50
kuşağının gençleri.
Demokrat Parti'nin dönemi.
Menderes'li yıllar.
Eğitimde bir devrim. Köy Enstitüleri'nin
yetiştirdiği nice köy
çocuğu.
Yaşamımda beni etkileyen Cumhuriyet öğretmenlerim; babam Salih
Kayır, Fehmi
Tuna, Leylâ Tuna, Dursun Ekşioğlu.
Kurşunlu Köyü'nde, 1948 yılında göreve
başlayan ilk öğretmenler.
Cumhuriyet'in ilk resmî öğretmenleri, Fehmi ve
Leylâ Tuna çifti.
Köy Enstitüsü'nün yetiştirdiği
“kardelenler”.
Fırtına ve kar tipisinde kardelen gibi açtılar.

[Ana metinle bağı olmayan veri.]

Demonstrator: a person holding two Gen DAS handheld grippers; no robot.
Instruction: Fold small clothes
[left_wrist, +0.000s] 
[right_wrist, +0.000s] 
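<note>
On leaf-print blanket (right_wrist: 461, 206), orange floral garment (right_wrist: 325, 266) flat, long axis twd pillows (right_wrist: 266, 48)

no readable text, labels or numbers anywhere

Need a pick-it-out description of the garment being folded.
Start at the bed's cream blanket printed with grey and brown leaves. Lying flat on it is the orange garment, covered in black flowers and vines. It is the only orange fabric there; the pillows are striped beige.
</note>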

İlk köy romanı “bizim köy" ün
yazarı Mahmut Makal'ın kitabının
baş tacı yapıldığı yıllar.
Karadeniz'in azgın denizlerinde yetişen Dursun Ekşioğlu.
Bursa'nın Mahfeli günlerinin soluğu, sesi onlardı.
Heykel'de düzgün giysileriyle tur atan
gençler.
Köylerde öğretmenlik yılları.
Kentlileşen köylülere ufuk açan
çağdaş, aydın öğretmenler.
Şimdi yetmiş küsur yaşlarındalar bu delikanlılar.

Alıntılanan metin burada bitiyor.